Georgetown County Water and Sewer District, which runs the plant, applied to the state last year for permission to discharge up to 500,000 gallons a day of treated waste into the river. DeBordieu property owners paid for the cost of the engineering work, and will pay the estimated $1.4 million cost of the project.

The proposed permit from the state Department of Health and Environmental Control would allow up to 500,000 gallons a day to be discharged from March through October, but only if DeBordieu’s 3.5-million gallon storage lagoon is full and if it does not water the golf course from any other source.

From November through February, the discharge to the river can be up to 375,000 gallons a day under the same conditions, according to Mike Montebello, manager of the agency’s Domestic Wastewater Permitting Section.

“We think it’s a very flexible permit,” said Aaron Bodiford, special projects engineer for the water and sewer district. The average flow from the treatment plant is far less than what the permit allows, he said.

The alternate discharge has the support of the Baruch Marine Institute, part of the University of South Carolina. The institute has a lab at Hobcaw Barony that conducts long-term research in North Inlet, part of the National Esturarine Research Reserve System.

“We think it’s a good idea,” said Dennis Allen, director of the marine lab. “There’s no question that that landscape doesn’t have the capacity to assimilate all the wastewater that plant produces.”

The current land application permit allows up to 2 inches of treated waste to be sprayed on the course each week. But an engineering study found the water table is too close to support that volume, which equals 7,758 gallons a day per acre.

The engineers asked DHEC to limit the land application to an inch a week from May to October, when golf course grass is growing, and half an inch per week when the grass is dormant.

The engineers, AECOM of Florence, also estimated there are 200 days a year when rain would make the course too saturated to accept treated wastewater.

DHEC agreed to a half-inch per week rate in the winter, but said the 2-inch summer rate “was considered acceptable.”

The idea that there would be 200 days a year when no waste is sprayed on the course “does not agree with our proposal for a ‘limited’ transfer of effluent” to the river, Montebello wrote in a letter to the utility.

The permit conditions and monitoring requirements “are included to provide the required maximization of the use of the existing and approved land application site,” he wrote.

But he added that there is no limit on the number of days the treated waste can be discharged in the river or any limit based on rainfall.

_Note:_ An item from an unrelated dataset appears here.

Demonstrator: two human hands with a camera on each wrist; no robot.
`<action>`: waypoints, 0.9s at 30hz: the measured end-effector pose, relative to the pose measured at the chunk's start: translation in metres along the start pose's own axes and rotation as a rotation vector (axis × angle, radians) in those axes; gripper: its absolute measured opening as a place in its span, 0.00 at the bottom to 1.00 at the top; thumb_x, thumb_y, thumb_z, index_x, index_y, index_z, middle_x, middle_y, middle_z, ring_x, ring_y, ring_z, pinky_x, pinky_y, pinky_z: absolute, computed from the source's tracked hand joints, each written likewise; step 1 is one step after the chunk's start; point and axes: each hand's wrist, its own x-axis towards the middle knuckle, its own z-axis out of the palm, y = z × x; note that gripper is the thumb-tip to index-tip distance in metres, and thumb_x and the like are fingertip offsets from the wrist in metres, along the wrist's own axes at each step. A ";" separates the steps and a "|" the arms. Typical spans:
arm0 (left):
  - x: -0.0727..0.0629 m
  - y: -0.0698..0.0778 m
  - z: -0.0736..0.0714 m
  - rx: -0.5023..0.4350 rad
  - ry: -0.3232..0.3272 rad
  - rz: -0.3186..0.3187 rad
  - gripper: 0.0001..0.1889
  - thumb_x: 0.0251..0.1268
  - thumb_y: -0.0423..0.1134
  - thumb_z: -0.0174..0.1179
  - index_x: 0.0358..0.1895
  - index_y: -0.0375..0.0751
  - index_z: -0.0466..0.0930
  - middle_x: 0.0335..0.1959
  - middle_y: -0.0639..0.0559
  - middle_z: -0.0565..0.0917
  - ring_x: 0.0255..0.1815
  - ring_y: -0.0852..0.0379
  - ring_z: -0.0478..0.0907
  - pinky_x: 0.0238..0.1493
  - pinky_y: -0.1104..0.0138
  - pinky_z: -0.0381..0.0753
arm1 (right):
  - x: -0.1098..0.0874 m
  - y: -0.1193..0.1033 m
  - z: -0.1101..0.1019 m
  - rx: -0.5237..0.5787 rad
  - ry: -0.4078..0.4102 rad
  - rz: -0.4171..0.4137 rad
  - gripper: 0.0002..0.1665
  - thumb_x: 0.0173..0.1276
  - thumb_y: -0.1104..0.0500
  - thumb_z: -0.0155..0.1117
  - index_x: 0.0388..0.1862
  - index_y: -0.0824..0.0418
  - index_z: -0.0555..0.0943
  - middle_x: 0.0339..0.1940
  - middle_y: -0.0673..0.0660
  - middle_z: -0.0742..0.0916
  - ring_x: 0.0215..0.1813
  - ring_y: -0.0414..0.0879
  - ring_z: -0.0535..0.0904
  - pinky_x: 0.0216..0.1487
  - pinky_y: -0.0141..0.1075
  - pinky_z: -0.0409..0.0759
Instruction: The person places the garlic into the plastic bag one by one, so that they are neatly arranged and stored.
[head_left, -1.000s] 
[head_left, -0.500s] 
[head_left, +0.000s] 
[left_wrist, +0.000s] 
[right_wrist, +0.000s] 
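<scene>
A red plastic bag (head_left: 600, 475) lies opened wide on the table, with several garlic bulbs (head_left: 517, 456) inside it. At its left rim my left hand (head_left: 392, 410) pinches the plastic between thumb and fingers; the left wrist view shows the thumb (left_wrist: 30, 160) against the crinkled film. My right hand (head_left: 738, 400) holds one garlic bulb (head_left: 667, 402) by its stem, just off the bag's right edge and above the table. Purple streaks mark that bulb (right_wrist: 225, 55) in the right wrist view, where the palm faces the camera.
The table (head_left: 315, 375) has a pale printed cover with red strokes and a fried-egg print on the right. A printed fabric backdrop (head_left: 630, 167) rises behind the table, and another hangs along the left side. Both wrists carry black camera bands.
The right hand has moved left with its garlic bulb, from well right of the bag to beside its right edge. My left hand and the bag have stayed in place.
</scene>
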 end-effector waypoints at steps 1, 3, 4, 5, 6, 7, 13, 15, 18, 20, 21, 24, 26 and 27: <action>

“I think we’re on the right road,” said Wilson Lowery, a DeBordieu resident who has worked on the project. “I’m appreciative DHEC understood what we wanted to do.”

The proposed discharge site is at the bridge where Highway 17 crosses the Waccamaw River. That’s where the river empties into Winyah Bay, the third largest estuary on the East Coast.

“There’s a tremendous amount of water and nutrient-enriched load” going into the bay, Allen said. “I would be amazed if this is more than a blip.”

“We’re not degrading the river,” said Chet Maslowski, a utility board member who lives in DeBordieu. “The water we’re sending from our treatment plant is much better than what’s in the river now.”

That’s not true in North Inlet, Allen said. Data shows that there are spikes in nutrient levels in the inlet following heavy rains such as those associated with tropical storms, a sign that treated waste is running off the land.

“North Inlet had a great flushing capacity,” he said. “The residence time of what comes in is really short.”

The concern for scientists is a slow, continuous flow of treated wastewater into the estuary.

“We don’t see that,” Allen said, “but there’s less chance of seepage if there’s an alternate discharge.”